Segundo o responsável, esta solução será viável se a albufeira do Tua for construída à cota de 170, a mais baixa apresentada pela empresa no estudo de impacto ambiental. Deste modo, ficarão inutilizados cerca de 14 dos 54 quilómetros daquela via. “A nossa proposta visa criar uma rede de transportes ligeiros para as deslocações das populações locais e outra de barcos, que seria muito mais turístico, pelo que acreditamos que a construção da barragem e a linha são compatíveis”, explicou António Castro.
Contudo, esta hipótese só avançará se a Avaliação do Impacto Ambiental (AIA) optar pela cota mais baixa, já que as outras propostas pela EDP são de 185 e 195. “Com a cota mais elevada temos uma maior afectação da linha, uma vez que em causa estão cerca de 30 a 40 quilómetros desta via. Mas ainda não está decidido, pois a comissão da AIA está a analisar diversas vertentes do projecto”, informou o responsável.

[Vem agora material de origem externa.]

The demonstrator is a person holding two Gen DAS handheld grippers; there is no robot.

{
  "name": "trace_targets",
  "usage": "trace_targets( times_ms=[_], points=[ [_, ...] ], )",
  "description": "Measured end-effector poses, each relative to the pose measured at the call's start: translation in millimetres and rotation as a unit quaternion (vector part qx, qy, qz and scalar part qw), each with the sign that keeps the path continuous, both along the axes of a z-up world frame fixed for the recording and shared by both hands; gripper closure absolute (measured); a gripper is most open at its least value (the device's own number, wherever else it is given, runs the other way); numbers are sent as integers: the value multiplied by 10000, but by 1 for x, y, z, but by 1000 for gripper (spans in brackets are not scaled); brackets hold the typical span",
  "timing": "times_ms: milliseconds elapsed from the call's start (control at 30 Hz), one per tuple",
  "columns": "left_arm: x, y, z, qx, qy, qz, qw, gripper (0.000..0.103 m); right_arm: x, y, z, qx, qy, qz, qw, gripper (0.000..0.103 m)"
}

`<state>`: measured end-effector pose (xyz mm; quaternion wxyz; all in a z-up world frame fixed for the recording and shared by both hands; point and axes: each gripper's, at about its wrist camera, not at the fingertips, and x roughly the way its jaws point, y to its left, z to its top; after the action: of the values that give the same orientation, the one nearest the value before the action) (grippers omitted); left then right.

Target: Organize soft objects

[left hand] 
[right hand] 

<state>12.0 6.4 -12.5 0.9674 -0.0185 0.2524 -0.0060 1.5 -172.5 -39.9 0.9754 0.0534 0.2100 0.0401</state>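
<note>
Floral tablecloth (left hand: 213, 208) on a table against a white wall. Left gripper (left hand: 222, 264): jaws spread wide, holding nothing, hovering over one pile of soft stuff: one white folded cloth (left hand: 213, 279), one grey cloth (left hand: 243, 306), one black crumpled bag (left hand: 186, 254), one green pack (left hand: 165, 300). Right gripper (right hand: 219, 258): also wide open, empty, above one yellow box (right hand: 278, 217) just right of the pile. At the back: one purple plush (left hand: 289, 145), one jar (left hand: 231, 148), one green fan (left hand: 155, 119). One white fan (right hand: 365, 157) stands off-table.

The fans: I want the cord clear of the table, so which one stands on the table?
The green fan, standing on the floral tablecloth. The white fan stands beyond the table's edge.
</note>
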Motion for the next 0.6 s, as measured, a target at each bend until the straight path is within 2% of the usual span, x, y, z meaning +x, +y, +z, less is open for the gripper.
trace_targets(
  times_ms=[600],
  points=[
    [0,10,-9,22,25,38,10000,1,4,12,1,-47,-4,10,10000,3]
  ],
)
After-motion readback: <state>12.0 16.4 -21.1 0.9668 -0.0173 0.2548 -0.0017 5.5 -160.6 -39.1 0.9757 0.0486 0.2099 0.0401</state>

Já para o presidente da Câmara Municipal de Mirandela, José Silvano, a coexistência da barragem e da linha do Tua só é viável “em termos de obra de engenharia e arquitectura, e não no que diz respeito a desenvolvimento turístico e regional”.
Segundo o autarca, mesmo construindo a albufeira à cota de 170, ficariam submersos cerca de dez metros de altura do vale do Tua, o que “o descaracterizaria por completo, já que é apreciado pelas suas ravinas e, a partir daí, não teria mais interesse turístico”, acrescentou o edil.
Autarca mirandelense avança que barragem e linha do Tua são incompatíveis
Mesmo assim, José Silvano mostrou-se receptivo às declarações da secretária de Estado dos Transportes, Ana Paula Vitorino, que na semana passada anunciou que a linha do Tua vai ser intervencionada, mantendo-se encerrado até Março de 2009.
Ainda segundo a governante, os últimos 14 quilómetros da via, que, supostamente, ficarão submersos com a construção da barragem, mesmo à cota mais baixa, já foram totalmente beneficiados. Na óptica de José Silvano, este investimento obriga a uma tomada de posição por parte do Governo. “Tem que se decidir: ou pelo Ministério das Obras Públicas, que defende a linha, ou do da Economia, que é a favor da barragem”, sublinhou o responsável.
Enquanto se aguarda pela decisão, o edil promete apresentar ao Governo um estudo capaz de demonstrar que o País e a região ganham mais com a manutenção da linha para fins turísticos do que com a construção da barragem.